THE RECORDS below:

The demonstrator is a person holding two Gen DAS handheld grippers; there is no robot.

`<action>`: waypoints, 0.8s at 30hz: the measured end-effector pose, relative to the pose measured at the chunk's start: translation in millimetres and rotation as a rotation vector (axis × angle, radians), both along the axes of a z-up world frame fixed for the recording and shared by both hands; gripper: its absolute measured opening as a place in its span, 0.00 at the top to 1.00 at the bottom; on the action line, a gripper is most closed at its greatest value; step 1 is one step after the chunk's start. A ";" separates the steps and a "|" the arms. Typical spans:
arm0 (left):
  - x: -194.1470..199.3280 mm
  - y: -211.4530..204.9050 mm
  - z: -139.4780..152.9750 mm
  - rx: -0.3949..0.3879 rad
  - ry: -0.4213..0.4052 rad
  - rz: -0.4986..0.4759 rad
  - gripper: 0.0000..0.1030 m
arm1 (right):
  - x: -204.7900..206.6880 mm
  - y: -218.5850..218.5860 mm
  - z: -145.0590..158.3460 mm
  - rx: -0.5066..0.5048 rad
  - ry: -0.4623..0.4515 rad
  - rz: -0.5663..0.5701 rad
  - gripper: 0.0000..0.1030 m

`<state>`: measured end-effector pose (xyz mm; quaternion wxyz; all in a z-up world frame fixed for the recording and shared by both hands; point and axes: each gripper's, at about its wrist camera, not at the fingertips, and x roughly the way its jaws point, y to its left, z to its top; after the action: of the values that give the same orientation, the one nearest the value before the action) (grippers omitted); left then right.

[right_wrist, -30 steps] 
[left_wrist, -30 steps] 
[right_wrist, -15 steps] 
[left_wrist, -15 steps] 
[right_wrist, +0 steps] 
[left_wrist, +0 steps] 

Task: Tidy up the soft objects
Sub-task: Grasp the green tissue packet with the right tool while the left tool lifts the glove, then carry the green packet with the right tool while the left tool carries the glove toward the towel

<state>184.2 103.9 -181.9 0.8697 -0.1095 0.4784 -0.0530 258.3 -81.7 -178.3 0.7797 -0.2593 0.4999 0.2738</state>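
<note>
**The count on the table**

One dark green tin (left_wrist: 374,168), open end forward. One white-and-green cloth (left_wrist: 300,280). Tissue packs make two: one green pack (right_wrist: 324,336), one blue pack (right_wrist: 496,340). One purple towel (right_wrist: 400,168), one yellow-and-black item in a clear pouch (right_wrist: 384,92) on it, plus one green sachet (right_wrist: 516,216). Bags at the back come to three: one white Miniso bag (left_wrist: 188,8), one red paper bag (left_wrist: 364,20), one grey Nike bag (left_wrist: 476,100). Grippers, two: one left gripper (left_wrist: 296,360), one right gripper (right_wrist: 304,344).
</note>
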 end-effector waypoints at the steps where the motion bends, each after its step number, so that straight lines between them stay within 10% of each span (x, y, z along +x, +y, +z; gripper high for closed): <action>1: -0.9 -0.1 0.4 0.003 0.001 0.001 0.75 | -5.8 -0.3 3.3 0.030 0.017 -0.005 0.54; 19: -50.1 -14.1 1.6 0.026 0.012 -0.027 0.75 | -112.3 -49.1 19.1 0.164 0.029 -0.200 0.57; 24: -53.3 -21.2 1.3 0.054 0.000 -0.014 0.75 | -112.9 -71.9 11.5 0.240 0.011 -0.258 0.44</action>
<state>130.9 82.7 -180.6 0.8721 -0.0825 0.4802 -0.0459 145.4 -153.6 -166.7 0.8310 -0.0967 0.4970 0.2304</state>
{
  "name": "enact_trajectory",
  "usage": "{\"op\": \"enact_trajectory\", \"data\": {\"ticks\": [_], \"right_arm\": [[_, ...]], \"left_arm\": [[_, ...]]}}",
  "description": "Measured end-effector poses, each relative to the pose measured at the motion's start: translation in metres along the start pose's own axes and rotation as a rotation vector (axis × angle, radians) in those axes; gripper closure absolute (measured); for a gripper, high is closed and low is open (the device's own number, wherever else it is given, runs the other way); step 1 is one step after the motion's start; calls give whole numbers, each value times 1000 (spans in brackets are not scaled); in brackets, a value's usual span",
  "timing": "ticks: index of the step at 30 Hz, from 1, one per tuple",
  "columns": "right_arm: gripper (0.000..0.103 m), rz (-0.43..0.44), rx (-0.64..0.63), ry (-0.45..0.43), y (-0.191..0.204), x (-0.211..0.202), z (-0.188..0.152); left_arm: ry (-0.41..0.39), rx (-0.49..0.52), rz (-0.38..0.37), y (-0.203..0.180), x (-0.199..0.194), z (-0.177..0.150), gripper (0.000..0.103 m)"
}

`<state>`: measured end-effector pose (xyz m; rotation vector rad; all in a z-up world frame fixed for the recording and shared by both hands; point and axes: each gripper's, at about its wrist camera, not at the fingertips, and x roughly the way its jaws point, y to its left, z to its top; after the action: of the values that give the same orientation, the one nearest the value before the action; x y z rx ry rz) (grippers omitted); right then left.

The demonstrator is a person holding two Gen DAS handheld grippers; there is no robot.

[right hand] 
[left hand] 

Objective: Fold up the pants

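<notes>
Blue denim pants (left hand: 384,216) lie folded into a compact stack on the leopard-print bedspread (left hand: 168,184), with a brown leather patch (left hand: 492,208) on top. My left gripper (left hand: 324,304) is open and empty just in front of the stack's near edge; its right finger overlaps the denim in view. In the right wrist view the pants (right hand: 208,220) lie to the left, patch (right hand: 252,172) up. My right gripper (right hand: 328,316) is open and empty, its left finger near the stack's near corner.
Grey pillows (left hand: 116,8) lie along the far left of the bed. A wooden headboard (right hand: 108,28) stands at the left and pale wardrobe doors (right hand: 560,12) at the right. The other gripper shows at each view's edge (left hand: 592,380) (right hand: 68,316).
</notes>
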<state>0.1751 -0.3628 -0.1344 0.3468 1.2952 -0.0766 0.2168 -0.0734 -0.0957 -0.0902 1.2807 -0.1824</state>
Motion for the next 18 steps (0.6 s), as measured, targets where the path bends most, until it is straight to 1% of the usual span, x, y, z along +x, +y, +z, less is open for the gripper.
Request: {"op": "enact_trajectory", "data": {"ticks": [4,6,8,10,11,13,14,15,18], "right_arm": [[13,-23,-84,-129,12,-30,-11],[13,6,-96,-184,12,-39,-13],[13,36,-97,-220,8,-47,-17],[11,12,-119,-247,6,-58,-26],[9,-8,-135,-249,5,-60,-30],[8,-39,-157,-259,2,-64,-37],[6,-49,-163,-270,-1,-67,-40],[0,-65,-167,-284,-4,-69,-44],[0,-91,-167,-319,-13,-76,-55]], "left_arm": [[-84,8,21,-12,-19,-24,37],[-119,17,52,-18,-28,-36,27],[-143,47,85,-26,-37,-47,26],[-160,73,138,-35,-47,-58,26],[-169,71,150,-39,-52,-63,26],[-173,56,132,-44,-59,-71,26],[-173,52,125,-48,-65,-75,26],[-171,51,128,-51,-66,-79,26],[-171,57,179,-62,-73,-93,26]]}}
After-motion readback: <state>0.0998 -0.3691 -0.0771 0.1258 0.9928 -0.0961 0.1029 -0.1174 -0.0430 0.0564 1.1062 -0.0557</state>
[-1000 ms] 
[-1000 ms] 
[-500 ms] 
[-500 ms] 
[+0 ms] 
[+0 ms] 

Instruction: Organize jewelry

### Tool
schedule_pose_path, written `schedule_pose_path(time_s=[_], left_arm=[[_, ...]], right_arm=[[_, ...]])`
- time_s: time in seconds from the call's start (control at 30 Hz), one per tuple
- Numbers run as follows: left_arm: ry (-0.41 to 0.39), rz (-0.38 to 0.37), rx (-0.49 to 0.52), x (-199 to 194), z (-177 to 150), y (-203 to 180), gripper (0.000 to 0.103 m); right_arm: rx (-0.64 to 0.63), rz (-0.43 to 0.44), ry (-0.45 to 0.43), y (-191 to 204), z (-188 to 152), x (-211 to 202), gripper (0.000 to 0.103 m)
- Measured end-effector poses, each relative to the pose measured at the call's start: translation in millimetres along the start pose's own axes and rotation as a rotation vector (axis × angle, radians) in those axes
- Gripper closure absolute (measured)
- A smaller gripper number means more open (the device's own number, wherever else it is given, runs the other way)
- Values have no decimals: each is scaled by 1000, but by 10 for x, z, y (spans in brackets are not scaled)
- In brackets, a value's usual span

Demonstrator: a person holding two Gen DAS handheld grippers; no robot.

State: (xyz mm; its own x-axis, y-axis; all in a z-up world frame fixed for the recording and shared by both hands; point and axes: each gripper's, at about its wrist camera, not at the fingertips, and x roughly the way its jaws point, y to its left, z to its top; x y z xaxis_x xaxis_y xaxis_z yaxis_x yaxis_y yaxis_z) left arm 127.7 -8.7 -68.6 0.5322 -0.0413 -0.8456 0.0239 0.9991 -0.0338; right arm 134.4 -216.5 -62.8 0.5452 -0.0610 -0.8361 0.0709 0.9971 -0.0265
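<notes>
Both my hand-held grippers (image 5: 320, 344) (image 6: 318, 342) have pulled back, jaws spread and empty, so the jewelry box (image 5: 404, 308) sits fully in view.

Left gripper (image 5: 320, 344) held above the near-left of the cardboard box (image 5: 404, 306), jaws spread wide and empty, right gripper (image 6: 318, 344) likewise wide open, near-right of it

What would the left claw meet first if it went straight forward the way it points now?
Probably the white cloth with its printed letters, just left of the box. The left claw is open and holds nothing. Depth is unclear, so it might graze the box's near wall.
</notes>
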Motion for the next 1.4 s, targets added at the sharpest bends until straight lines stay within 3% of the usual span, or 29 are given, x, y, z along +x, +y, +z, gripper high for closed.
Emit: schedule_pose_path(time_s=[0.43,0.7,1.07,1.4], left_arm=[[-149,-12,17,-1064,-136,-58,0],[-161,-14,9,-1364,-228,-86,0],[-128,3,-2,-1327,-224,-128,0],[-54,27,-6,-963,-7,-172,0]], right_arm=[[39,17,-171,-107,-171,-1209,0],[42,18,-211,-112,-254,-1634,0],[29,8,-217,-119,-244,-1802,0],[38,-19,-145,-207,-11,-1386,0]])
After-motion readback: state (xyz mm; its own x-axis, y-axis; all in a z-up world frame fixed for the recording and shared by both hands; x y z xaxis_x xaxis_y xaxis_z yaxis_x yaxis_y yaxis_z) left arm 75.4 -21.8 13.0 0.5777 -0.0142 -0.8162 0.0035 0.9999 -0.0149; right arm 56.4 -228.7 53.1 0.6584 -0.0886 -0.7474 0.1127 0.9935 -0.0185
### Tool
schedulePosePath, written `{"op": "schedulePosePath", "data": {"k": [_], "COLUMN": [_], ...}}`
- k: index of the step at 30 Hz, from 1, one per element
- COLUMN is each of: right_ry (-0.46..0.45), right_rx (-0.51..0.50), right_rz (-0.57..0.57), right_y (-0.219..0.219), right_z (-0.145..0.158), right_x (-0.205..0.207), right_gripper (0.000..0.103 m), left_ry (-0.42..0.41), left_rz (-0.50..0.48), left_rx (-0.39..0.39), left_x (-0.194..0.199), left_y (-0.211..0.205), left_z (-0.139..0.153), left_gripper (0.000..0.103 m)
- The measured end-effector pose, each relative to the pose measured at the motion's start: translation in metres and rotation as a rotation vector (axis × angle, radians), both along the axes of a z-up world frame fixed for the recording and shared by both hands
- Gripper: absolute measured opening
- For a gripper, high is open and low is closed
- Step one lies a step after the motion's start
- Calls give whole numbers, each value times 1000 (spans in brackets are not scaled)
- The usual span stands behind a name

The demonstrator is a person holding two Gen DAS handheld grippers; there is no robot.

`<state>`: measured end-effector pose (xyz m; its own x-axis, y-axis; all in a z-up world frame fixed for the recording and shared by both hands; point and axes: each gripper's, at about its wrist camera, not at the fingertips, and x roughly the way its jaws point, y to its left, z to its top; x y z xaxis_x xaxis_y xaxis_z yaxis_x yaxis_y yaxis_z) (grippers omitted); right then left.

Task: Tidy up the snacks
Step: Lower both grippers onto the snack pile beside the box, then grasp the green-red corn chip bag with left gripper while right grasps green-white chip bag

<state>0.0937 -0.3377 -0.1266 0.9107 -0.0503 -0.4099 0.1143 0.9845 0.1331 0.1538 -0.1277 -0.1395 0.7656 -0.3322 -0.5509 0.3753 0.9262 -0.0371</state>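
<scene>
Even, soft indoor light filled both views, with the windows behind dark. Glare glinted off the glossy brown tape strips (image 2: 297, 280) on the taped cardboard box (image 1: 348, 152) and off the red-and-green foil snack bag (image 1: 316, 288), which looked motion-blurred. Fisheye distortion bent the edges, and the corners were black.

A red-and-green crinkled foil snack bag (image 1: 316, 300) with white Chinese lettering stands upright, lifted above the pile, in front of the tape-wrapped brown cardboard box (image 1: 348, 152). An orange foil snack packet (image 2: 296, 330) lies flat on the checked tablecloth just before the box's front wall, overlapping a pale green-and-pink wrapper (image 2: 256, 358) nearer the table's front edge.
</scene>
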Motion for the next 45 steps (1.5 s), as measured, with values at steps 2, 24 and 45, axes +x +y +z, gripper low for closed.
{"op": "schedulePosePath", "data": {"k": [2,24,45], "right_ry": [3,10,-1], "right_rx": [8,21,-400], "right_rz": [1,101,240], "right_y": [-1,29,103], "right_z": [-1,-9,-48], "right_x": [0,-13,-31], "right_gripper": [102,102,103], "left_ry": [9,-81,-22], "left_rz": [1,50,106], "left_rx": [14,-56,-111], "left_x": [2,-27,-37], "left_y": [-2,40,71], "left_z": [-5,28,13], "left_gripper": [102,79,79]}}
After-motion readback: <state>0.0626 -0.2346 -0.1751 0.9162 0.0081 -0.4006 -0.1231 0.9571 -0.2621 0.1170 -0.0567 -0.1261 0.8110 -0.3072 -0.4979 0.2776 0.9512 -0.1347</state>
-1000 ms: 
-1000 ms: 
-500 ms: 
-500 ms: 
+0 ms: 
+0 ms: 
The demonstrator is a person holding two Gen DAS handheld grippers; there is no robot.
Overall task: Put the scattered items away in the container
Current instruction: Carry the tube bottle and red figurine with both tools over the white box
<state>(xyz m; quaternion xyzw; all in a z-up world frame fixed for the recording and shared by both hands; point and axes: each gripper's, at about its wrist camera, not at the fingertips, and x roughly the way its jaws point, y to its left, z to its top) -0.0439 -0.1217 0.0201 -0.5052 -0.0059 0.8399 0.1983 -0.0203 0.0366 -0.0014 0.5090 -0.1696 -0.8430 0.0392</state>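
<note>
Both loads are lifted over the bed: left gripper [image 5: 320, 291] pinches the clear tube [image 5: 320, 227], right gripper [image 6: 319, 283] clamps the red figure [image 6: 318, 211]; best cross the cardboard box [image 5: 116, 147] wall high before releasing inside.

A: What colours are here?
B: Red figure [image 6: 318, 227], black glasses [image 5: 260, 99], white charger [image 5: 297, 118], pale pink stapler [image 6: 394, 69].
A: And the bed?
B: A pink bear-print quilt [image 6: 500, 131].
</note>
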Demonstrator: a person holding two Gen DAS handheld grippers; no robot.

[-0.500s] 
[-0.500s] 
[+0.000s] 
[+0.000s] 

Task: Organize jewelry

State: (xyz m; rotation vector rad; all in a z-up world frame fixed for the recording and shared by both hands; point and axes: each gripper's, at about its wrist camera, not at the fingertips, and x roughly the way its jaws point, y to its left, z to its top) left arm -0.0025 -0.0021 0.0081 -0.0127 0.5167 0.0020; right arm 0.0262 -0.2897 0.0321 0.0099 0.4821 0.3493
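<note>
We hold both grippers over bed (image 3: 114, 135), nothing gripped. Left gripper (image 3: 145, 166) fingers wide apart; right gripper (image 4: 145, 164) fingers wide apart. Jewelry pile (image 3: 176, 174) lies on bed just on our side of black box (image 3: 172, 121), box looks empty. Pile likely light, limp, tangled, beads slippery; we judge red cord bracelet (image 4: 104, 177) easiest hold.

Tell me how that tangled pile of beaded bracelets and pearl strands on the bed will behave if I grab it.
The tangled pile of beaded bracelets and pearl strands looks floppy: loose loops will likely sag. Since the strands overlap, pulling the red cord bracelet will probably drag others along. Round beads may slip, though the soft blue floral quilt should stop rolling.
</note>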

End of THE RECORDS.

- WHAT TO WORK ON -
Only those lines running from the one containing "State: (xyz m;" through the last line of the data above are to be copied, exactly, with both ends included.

- OUTPUT OF THE TASK -
State: (xyz m; rotation vector rad; all in a z-up world frame fixed for the recording and shared by both hands; point and axes: each gripper's, at about its wrist camera, not at the fingertips, and x roughly the way its jaws point, y to its left, z to its top) left arm -0.0025 -0.0021 0.0081 -0.0127 0.5167 0.0020; right arm 0.0262 -0.2897 0.0321 0.0099 0.4821 0.3493
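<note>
We hold both grippers over bed (image 3: 114, 135), nothing gripped. Left gripper (image 3: 145, 166) fingers wide apart; right gripper (image 4: 145, 164) fingers wide apart. Jewelry pile (image 3: 176, 174) lies on bed just on our side of black box (image 3: 172, 121), box looks empty. Pile likely light, limp, tangled, beads slippery; we judge red cord bracelet (image 4: 104, 177) easiest hold.

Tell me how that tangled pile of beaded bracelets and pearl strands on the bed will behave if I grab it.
The tangled pile of beaded bracelets and pearl strands looks floppy: loose loops will likely sag. Since the strands overlap, pulling the red cord bracelet will probably drag others along. Round beads may slip, though the soft blue floral quilt should stop rolling.
</note>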

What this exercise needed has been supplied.